**INSTRUCTIONS TO FOLLOW**: Retype all of the material exactly, leaving no line out.

**GIVEN MATERIAL**:
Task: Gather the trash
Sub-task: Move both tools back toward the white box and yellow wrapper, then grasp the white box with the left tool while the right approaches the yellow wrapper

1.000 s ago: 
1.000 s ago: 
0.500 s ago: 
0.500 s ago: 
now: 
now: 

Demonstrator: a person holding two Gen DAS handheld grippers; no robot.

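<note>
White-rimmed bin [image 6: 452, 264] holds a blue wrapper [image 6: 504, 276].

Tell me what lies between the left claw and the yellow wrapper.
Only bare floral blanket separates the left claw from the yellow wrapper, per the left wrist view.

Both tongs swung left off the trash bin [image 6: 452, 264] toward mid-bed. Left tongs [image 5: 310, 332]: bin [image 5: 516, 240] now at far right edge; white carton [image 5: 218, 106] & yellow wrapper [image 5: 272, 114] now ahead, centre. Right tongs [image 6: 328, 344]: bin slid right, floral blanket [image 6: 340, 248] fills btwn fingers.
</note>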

**ANSWER FOR THE TASK**:
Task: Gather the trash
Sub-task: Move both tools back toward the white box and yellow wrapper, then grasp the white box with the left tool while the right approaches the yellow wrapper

1.000 s ago: 
1.000 s ago: 
0.500 s ago: 
0.500 s ago: 
now: 
now: 

Demonstrator: a person holding two Gen DAS handheld grippers; no robot.

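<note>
White-rimmed bin [image 6: 452, 264] holds a blue wrapper [image 6: 504, 276].

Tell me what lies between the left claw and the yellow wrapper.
Only bare floral blanket separates the left claw from the yellow wrapper, per the left wrist view.

Both tongs swung left off the trash bin [image 6: 452, 264] toward mid-bed. Left tongs [image 5: 310, 332]: bin [image 5: 516, 240] now at far right edge; white carton [image 5: 218, 106] & yellow wrapper [image 5: 272, 114] now ahead, centre. Right tongs [image 6: 328, 344]: bin slid right, floral blanket [image 6: 340, 248] fills btwn fingers.
</note>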

Nothing else is left to add to this answer.